• TRY IT
Please restate each line of the material word for word and omit any pictures.
[COLLECTED MATERIAL Boundary: Start]
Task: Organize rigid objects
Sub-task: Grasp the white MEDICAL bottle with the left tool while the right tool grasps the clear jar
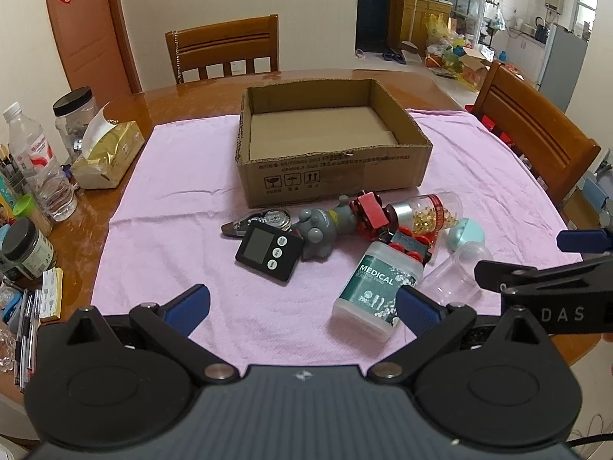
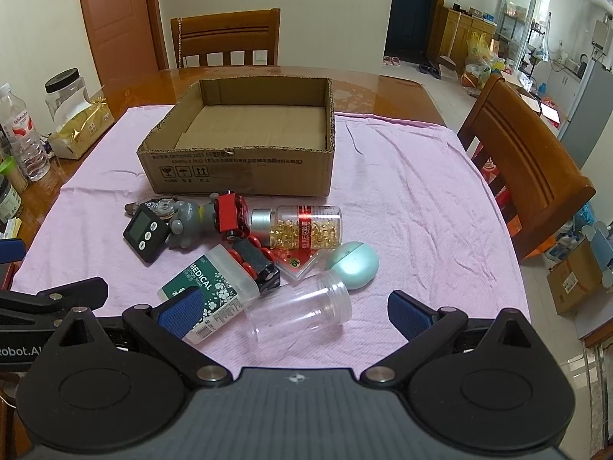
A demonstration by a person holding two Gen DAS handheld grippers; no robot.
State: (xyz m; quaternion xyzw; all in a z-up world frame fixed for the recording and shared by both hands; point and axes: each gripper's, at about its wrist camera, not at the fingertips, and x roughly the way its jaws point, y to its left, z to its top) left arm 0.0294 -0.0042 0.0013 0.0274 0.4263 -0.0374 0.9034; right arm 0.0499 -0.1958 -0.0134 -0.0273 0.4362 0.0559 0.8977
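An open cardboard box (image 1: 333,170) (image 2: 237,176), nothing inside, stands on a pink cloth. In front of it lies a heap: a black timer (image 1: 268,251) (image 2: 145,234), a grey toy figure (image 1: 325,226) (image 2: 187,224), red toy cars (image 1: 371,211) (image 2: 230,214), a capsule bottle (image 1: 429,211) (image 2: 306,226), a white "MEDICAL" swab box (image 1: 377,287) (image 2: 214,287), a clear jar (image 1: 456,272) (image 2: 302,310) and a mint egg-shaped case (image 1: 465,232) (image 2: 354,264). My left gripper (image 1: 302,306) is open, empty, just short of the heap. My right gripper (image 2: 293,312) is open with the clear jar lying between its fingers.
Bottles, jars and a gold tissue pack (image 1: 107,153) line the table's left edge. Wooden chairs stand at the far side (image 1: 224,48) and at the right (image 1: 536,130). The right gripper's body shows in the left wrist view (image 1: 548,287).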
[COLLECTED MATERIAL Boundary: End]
• SOLUTION FOR THIS PROBLEM
Task: Organize rigid objects
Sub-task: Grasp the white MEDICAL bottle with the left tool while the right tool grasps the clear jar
A demonstration by a person holding two Gen DAS handheld grippers; no robot.
State: (xyz m; quaternion xyzw; all in a z-up world frame fixed for the recording and shared by both hands; point and axes: each gripper's, at about its wrist camera, not at the fingertips, and x roughly the way its jaws point, y to its left, z to its top) left arm 0.0294 -0.0042 0.0013 0.0274 0.4263 -0.0374 0.9034; right arm 0.0499 -0.1958 -0.0134 -0.0273 0.4362 0.0559 0.8977
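An open cardboard box (image 1: 333,170) (image 2: 237,176), nothing inside, stands on a pink cloth. In front of it lies a heap: a black timer (image 1: 268,251) (image 2: 145,234), a grey toy figure (image 1: 325,226) (image 2: 187,224), red toy cars (image 1: 371,211) (image 2: 230,214), a capsule bottle (image 1: 429,211) (image 2: 306,226), a white "MEDICAL" swab box (image 1: 377,287) (image 2: 214,287), a clear jar (image 1: 456,272) (image 2: 302,310) and a mint egg-shaped case (image 1: 465,232) (image 2: 354,264). My left gripper (image 1: 302,306) is open, empty, just short of the heap. My right gripper (image 2: 293,312) is open with the clear jar lying between its fingers.
Bottles, jars and a gold tissue pack (image 1: 107,153) line the table's left edge. Wooden chairs stand at the far side (image 1: 224,48) and at the right (image 1: 536,130). The right gripper's body shows in the left wrist view (image 1: 548,287).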

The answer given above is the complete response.